Your task: Below are records; state how many of their lines hold the word "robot", and give only the figure.

The data:
★ ★ ★ ★ ★ ★ ★

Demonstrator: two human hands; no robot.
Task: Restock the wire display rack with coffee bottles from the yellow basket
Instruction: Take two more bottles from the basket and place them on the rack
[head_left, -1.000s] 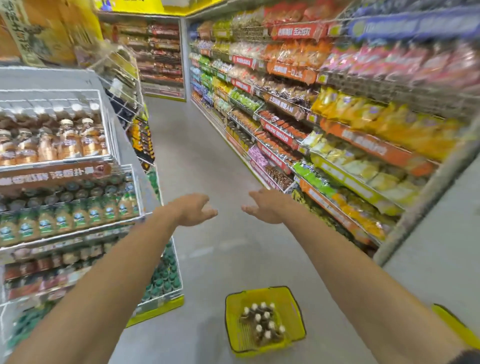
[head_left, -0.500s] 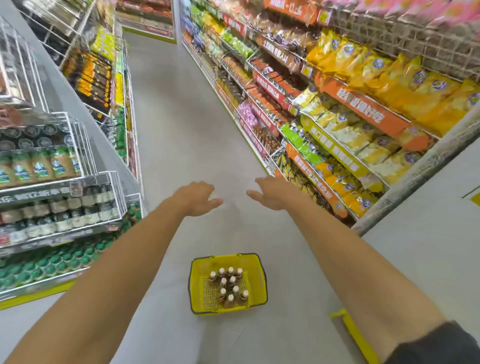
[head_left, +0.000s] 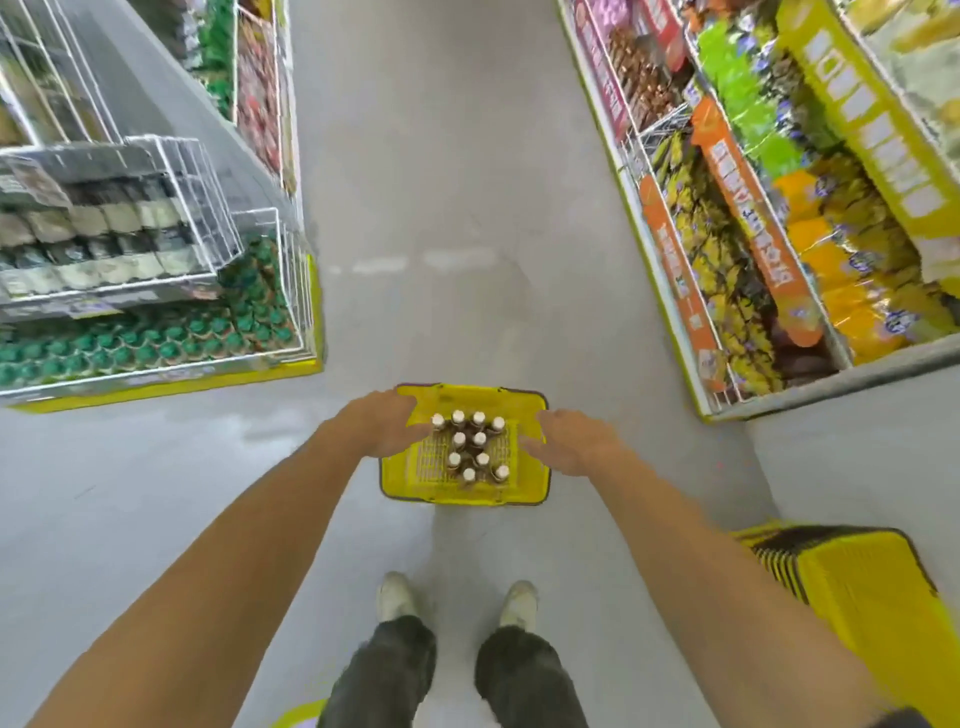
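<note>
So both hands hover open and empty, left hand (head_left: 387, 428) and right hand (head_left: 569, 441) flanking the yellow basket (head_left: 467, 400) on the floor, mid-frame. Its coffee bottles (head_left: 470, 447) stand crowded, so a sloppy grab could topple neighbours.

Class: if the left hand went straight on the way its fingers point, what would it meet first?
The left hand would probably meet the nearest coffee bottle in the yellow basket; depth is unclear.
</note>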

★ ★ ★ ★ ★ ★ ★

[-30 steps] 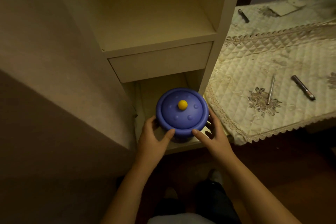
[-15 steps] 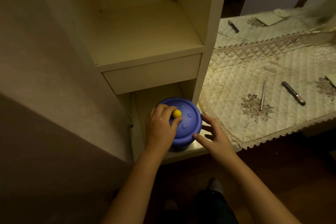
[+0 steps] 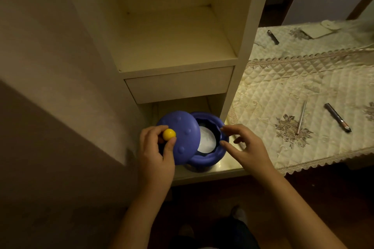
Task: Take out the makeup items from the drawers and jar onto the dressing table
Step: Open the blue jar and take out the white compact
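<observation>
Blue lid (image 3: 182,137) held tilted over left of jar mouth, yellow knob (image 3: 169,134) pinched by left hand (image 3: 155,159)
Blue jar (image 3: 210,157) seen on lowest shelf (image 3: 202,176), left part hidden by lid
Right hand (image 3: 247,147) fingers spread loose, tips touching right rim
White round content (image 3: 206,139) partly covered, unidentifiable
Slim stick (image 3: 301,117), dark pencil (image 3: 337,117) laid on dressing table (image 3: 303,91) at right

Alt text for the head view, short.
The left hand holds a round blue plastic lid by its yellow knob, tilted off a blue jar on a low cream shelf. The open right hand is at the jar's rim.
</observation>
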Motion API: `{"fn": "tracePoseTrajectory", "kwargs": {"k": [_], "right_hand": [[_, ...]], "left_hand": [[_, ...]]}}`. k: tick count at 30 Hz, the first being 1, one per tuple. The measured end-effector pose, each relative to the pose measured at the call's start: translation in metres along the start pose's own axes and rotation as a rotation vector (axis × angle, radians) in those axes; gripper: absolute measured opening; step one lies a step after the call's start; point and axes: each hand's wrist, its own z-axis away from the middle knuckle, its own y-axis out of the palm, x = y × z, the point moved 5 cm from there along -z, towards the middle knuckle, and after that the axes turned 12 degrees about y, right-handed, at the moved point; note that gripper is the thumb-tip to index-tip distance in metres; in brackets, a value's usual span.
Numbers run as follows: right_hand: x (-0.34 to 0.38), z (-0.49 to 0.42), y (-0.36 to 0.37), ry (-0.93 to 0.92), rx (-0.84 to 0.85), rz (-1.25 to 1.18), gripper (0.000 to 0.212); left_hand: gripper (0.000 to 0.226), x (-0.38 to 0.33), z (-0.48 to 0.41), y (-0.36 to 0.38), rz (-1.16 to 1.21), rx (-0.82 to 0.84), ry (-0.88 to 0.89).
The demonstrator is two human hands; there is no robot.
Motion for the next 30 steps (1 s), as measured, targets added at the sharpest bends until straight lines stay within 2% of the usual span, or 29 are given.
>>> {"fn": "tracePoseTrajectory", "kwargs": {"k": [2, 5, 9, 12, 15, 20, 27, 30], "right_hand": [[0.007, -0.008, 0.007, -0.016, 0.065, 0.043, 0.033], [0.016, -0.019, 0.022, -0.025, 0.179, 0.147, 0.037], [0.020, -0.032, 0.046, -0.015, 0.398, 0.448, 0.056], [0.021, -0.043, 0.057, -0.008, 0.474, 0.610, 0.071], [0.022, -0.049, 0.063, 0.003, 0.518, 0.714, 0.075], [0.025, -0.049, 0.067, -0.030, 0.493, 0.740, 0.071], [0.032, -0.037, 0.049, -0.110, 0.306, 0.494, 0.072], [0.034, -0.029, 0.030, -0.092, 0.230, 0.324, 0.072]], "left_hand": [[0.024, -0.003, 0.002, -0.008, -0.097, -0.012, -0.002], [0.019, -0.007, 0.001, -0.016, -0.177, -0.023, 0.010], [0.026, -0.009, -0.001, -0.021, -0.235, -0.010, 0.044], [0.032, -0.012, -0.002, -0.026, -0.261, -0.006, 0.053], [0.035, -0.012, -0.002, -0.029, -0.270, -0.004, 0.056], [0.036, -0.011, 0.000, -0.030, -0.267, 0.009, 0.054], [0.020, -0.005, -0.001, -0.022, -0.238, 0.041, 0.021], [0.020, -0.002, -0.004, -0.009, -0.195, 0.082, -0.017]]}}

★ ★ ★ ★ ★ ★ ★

Response box: 2